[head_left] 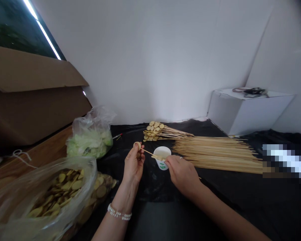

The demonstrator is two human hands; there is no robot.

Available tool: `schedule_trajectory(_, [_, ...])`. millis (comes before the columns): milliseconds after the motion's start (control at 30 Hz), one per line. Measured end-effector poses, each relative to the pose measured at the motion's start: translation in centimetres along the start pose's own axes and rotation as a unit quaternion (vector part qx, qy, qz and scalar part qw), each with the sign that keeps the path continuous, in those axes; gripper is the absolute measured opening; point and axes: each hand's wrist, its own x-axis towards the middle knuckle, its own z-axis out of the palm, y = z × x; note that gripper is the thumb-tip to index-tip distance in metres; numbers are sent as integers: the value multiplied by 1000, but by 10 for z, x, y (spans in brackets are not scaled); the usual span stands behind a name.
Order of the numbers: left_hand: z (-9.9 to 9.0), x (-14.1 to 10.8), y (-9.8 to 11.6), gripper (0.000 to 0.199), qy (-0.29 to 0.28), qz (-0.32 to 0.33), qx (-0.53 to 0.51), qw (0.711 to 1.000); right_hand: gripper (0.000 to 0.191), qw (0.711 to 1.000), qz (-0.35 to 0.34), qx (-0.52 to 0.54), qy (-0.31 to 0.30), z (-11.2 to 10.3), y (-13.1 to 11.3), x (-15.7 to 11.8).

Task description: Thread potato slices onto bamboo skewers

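Observation:
My left hand [134,162] pinches a round, pale yellow slice [137,145] that looks like potato. A thin wooden skewer [147,151] runs from this slice across the top of a white paper cup [162,166] with a green print. My right hand [183,172] is closed around the skewer just right of the cup, its fingertips close to the rim; the skewer's tail seems to poke out behind the hand. Inside the cup is something pale, with a flat light piece at its left rim. I cannot make out what these are.
Skewers with slices on their ends [153,130] lie behind the cup, beside a wide row of bare skewers [215,152]. To the left stand an open plastic bag of slices [65,187] and a bag of pale green stuff [87,142]. A white box [237,113] stands back right.

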Motion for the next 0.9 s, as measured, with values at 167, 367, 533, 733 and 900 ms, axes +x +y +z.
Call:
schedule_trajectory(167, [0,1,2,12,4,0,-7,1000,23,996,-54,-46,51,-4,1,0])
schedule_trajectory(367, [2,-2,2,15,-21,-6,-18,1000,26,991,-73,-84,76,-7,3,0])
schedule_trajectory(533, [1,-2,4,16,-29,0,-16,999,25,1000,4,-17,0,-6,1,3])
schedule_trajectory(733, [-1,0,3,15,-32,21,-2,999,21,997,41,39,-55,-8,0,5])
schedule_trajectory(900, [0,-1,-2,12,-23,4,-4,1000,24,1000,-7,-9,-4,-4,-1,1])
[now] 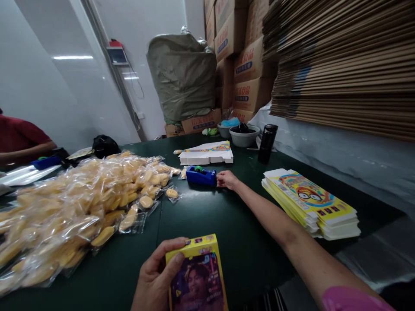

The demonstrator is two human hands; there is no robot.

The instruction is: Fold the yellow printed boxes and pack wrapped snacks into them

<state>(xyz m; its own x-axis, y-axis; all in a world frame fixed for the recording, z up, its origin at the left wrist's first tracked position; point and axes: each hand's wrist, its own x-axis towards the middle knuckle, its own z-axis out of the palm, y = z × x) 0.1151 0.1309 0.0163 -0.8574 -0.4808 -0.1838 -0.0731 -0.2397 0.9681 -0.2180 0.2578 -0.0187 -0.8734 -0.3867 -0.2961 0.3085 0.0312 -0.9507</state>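
Observation:
Near the front edge, my left hand [162, 272] is wrapped round a small yellow box [197, 280], thumb on its printed front, which carries a picture of a person. The box is tilted, its yellow end panel toward the table's far side. My right hand [227, 179] reaches forward with fingers pinched at the right end of a blue tape dispenser [201, 176]. A green-cored roll sits in that dispenser. Whatever lies between the right fingertips is too small to make out. Wrapped yellow oval pieces [145, 201] lie left of the dispenser in a large pile.
Flattened printed cartons [311, 196] are stacked at right, white ones [207, 153] behind the dispenser. A black flask [268, 143] and grey bowls [243, 137] stand farther back. A person in a red sleeve [24, 131] is at far left. Cardboard boxes [248, 88] rise behind the dark green table [191, 211].

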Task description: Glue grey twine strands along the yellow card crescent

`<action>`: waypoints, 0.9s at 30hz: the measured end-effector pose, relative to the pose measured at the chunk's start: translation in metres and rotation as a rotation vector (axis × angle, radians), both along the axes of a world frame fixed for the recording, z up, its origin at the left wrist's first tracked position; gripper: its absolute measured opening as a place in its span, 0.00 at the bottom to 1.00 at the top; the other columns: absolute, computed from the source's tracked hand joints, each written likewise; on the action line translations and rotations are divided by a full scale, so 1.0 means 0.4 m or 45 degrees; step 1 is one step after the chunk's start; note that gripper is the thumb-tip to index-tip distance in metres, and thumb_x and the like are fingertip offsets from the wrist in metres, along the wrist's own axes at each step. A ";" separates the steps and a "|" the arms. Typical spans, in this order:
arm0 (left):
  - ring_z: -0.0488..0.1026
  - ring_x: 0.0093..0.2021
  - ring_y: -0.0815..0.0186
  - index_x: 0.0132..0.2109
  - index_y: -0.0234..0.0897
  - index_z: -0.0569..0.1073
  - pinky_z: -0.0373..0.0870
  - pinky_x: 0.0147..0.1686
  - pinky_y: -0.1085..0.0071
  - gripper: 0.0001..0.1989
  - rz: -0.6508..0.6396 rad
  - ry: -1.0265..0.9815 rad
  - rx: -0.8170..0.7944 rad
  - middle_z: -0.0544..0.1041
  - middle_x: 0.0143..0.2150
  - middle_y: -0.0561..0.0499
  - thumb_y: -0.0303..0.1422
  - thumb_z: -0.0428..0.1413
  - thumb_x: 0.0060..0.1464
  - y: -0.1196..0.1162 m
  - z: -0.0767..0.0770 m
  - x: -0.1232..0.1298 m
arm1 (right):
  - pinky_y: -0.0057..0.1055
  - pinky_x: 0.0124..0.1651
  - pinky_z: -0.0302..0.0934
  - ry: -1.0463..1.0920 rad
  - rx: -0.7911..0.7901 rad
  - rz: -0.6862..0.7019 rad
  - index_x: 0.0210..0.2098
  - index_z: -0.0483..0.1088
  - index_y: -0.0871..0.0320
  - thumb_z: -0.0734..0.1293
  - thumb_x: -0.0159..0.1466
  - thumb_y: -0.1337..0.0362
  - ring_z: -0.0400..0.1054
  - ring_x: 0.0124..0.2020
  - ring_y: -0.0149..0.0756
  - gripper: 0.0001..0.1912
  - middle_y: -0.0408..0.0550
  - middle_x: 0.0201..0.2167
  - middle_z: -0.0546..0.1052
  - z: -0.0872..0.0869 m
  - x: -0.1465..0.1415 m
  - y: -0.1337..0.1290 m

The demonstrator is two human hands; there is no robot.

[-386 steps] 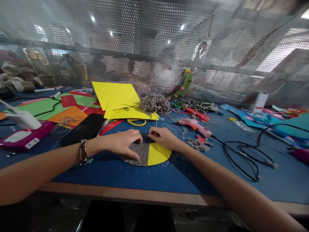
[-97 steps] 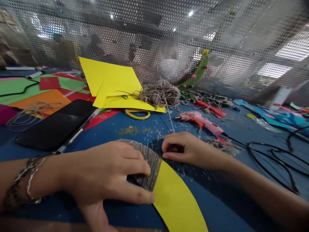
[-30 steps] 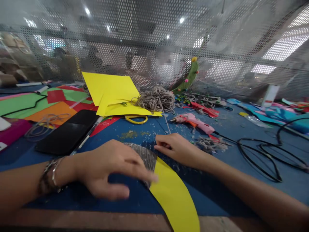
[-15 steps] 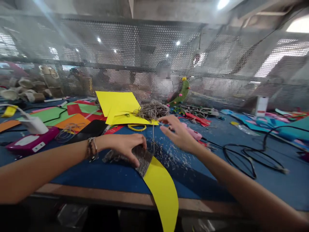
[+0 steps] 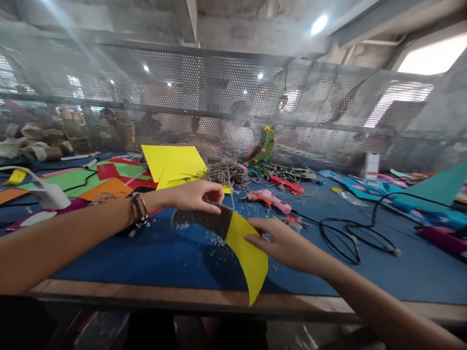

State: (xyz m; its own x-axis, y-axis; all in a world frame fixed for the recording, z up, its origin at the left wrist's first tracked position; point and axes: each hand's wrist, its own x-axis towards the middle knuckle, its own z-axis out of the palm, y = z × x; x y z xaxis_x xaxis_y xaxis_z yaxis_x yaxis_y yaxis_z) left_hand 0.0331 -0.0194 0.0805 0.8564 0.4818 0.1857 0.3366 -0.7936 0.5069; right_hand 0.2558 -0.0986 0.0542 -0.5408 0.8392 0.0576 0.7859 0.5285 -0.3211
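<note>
Between my hands is a curved, crescent-like yellow card piece [image 5: 249,245], its left part wrapped closely in grey-brown twine [image 5: 209,218]. My left hand [image 5: 202,197] grips the wrapped part, thumb in front and fingers behind. On the bare yellow part, my right hand [image 5: 273,240] pinches the outer edge between thumb and fingers. A strand of twine runs from the wrapped edge up to a loose heap of twine [image 5: 228,173] behind. The card is lifted a little over the blue table [image 5: 175,267], its pointed end hanging toward the front edge.
A pink glue gun [image 5: 270,200] lies right of centre, its black cable [image 5: 339,243] coiled farther right. Yellow sheets [image 5: 171,163] stand behind my left hand. A purple power strip [image 5: 47,214] with a white plug sits at left. A perforated metal screen [image 5: 175,97] closes off the back.
My right hand has come down from beside the twine heap and taken hold of the yellow part. The card piece has been raised and its lower end swung up. The view has shifted slightly.
</note>
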 end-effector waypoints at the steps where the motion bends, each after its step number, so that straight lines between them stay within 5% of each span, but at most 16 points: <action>1: 0.63 0.29 0.71 0.34 0.34 0.64 0.61 0.30 0.75 0.10 -0.010 -0.004 0.008 0.66 0.28 0.53 0.37 0.54 0.50 -0.002 0.017 -0.001 | 0.25 0.26 0.50 0.011 0.072 -0.010 0.24 0.62 0.60 0.56 0.62 0.63 0.59 0.24 0.28 0.12 0.42 0.22 0.68 0.008 0.001 0.007; 6: 0.67 0.35 0.67 0.52 0.38 0.63 0.64 0.36 0.72 0.19 -0.070 -0.009 0.135 0.68 0.36 0.50 0.41 0.49 0.55 0.001 0.051 0.000 | 0.25 0.31 0.55 0.142 0.592 0.124 0.29 0.65 0.60 0.55 0.62 0.70 0.62 0.28 0.29 0.09 0.45 0.26 0.70 0.013 0.002 0.034; 10: 0.57 0.54 0.58 0.52 0.40 0.65 0.53 0.54 0.61 0.23 -0.161 -0.002 0.461 0.60 0.53 0.43 0.46 0.51 0.53 0.001 0.014 0.001 | 0.27 0.35 0.58 0.142 1.040 0.286 0.38 0.67 0.61 0.54 0.63 0.71 0.63 0.33 0.30 0.10 0.48 0.31 0.72 -0.031 0.012 0.038; 14: 0.57 0.54 0.56 0.48 0.39 0.65 0.48 0.56 0.58 0.27 -0.283 0.047 0.516 0.64 0.52 0.44 0.50 0.55 0.45 -0.023 -0.020 -0.008 | 0.26 0.29 0.57 -0.085 1.268 0.350 0.41 0.66 0.62 0.56 0.63 0.72 0.62 0.28 0.30 0.11 0.46 0.28 0.72 -0.066 0.023 0.030; 20: 0.66 0.42 0.59 0.37 0.37 0.65 0.57 0.49 0.62 0.22 -0.273 0.202 0.404 0.71 0.37 0.48 0.48 0.57 0.42 -0.057 -0.058 -0.016 | 0.26 0.25 0.56 -0.341 1.183 0.479 0.33 0.69 0.61 0.52 0.65 0.70 0.61 0.24 0.29 0.15 0.45 0.24 0.72 -0.073 0.020 0.017; 27: 0.68 0.38 0.59 0.45 0.36 0.66 0.48 0.52 0.58 0.26 -0.175 0.233 0.411 0.72 0.37 0.48 0.47 0.57 0.42 -0.037 -0.104 -0.045 | 0.28 0.31 0.61 -0.434 0.793 0.599 0.42 0.68 0.63 0.49 0.65 0.69 0.65 0.29 0.31 0.18 0.49 0.30 0.73 -0.086 0.022 0.020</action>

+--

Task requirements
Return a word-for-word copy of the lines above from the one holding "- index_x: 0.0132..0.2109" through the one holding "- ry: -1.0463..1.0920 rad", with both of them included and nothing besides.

Solution to this exercise
  - index_x: 0.0132..0.2109
  - index_y: -0.0234..0.0897
  - index_z: -0.0569..0.1073
  - pinky_z: -0.0373..0.0870
  - pinky_x: 0.0147..0.1686
  - pinky_y: -0.1085..0.0071
  - gripper: 0.0001..0.1989
  - rz: -0.6508..0.6396 rad
  - ry: -1.0265..0.9815 rad
  - rx: -0.8170..0.7944 rad
  - middle_z: -0.0544..0.1041
  - middle_x: 0.0143..0.2150
  - middle_y: -0.0561..0.0499
  - thumb_y: -0.0303..0.1422
  - thumb_z: -0.0428..0.1413
  - thumb_x: 0.0060..0.1464
  - y: -0.1196..0.1162 m
  - z: -0.0767..0.0770 m
  - x: -0.1232..0.1298 m
arm1 (right):
  - pinky_y: -0.0057..0.1055
  - pinky_x: 0.0124..0.1651
  - pinky_z: -0.0302..0.0934
  - ry: -1.0463..1.0920 rad

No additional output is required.